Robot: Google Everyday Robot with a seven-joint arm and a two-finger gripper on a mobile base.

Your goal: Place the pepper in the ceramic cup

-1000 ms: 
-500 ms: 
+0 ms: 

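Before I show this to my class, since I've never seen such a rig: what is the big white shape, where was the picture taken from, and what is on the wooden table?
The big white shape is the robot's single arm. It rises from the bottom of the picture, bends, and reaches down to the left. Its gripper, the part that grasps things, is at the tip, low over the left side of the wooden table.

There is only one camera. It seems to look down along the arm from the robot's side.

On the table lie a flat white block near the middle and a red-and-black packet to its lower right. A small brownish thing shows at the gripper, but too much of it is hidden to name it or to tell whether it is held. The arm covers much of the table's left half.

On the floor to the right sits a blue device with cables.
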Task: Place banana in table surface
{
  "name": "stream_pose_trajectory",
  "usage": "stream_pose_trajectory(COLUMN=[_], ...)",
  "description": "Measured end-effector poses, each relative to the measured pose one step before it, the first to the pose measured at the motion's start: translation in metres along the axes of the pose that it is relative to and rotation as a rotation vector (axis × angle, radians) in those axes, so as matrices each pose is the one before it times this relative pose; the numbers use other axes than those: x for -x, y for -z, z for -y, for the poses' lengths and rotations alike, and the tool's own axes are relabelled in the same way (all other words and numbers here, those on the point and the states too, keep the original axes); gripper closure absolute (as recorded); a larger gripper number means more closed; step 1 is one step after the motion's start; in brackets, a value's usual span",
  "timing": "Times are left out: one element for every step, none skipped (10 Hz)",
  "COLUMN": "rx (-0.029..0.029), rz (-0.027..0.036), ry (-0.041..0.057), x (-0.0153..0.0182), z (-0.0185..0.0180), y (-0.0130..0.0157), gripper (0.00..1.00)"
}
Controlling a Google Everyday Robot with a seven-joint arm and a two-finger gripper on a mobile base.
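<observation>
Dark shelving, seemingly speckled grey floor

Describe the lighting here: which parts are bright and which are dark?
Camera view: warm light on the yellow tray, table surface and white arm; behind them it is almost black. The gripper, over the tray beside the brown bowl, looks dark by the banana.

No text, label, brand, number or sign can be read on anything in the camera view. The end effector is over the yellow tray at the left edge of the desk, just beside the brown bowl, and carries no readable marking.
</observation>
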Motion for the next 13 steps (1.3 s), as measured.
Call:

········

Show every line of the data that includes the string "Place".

▶ [ANSWER SECTION]
Your goal: Place the pepper in the ceramic cup
Task: Place banana in table surface

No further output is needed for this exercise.